- Assignment
Return the line containing "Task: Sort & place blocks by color" and all lines after it exactly; stop at the end of the material.

⟨

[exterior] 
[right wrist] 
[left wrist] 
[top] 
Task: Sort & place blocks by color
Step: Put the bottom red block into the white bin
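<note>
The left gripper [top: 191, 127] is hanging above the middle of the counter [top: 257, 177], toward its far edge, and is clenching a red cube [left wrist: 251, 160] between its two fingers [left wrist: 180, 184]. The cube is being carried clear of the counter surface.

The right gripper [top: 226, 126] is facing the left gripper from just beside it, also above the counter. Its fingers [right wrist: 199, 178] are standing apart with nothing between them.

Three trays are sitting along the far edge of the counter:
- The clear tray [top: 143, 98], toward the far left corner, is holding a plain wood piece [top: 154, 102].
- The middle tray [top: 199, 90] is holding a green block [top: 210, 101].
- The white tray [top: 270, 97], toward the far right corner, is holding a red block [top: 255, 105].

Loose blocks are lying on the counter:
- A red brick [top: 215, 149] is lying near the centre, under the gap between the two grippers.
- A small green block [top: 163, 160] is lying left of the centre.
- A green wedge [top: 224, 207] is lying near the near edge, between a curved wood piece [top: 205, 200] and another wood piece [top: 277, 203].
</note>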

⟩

- Result for this task
Task: Sort & place blocks by color
Step: Put the bottom red block into the white bin
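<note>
The left gripper [top: 191, 127] is hanging above the middle of the counter [top: 257, 177], toward its far edge, and is clenching a red cube [left wrist: 251, 160] between its two fingers [left wrist: 180, 184]. The cube is being carried clear of the counter surface.

The right gripper [top: 226, 126] is facing the left gripper from just beside it, also above the counter. Its fingers [right wrist: 199, 178] are standing apart with nothing between them.

Three trays are sitting along the far edge of the counter:
- The clear tray [top: 143, 98], toward the far left corner, is holding a plain wood piece [top: 154, 102].
- The middle tray [top: 199, 90] is holding a green block [top: 210, 101].
- The white tray [top: 270, 97], toward the far right corner, is holding a red block [top: 255, 105].

Loose blocks are lying on the counter:
- A red brick [top: 215, 149] is lying near the centre, under the gap between the two grippers.
- A small green block [top: 163, 160] is lying left of the centre.
- A green wedge [top: 224, 207] is lying near the near edge, between a curved wood piece [top: 205, 200] and another wood piece [top: 277, 203].
</note>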

Nothing else belongs in this output.